Anderton has decided to retire from football at Bournemouth.
He told the Sun: “I don’t have many regrets. But, with hindsight, when Manchester United came along in 1995 maybe I should have gone.
“I had a clause in my contract at Tottenham saying I could leave if another club offered so much, which United did.
“I spoke with Alex Ferguson and he wanted me to go there. But the following day I went to see Spurs chairman Alan Sugar and he wouldn’t let me leave his house until I had signed a new deal.
“He’d already lost Jurgen Klinsmann, Nicky Barmby and Gica Popescu that year and probably thought it would kill him if another player left.

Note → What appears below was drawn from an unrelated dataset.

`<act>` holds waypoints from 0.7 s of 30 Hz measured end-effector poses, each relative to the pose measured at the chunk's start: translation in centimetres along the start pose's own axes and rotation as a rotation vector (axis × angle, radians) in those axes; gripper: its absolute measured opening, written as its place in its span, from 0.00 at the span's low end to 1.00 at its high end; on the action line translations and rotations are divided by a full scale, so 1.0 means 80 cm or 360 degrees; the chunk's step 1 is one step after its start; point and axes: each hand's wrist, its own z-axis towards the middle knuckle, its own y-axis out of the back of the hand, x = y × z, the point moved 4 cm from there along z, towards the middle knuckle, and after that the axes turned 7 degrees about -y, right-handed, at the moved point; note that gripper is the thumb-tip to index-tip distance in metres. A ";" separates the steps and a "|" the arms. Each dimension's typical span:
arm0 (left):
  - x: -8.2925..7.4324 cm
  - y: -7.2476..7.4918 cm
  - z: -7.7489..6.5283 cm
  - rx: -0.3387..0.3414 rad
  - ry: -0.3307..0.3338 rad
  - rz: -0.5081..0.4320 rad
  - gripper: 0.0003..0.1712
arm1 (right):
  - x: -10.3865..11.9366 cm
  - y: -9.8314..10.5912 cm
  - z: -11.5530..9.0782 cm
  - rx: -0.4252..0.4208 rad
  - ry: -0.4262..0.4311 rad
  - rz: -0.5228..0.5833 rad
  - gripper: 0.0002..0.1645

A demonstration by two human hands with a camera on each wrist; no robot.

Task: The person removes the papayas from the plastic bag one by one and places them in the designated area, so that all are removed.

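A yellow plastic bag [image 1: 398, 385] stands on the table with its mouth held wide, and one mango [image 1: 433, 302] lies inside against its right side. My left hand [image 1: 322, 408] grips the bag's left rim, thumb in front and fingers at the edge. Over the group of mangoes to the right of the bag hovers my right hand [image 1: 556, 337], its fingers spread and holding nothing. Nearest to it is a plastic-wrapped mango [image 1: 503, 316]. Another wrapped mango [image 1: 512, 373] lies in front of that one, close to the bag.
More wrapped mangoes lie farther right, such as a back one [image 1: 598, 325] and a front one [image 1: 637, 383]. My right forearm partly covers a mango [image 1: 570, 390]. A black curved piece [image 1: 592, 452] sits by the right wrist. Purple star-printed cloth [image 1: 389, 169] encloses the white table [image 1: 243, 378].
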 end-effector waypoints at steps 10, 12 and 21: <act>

“When I went to meet him, he had Spurs manager Gerry Francis there along with my trusted adviser Leon Angel. He even had his chef present to cook me a nice meal.
“Sugar looked after me, to be fair, and I signed the deal. But perhaps I should have gone. After that I picked up injuries and United went on to win the title.
“Had I left, I would have had a Premier League medal to my name.
“But my decision to stay at Spurs opened the door for Becks and the rest, as they say, is history.
“It’s where it all started for Becks — and I hope he remembers that! I like to think I was responsible for giving his career a helping hand.”
He admitted: “It’s becoming a bit of a slog and, instead of waiting until I’m really not enjoying it, I thought I’d call it a day now. I’m finding it hard work at present, both mentally and physically.
“Bournemouth manager Jimmy Quinn understands, I think. I’ve been considering it for a few weeks.
“It’s not so much the playing, it’s more the everyday thing of getting yourself up to go into training. I’ve been doing it for around 20 years and I’ve just had enough.
“I still think I can affect things out on the pitch — maybe not as much as I used to — but it’s the training.
“Getting up at this time of year is becoming more and more difficult. I certainly won’t miss training or pre-season.”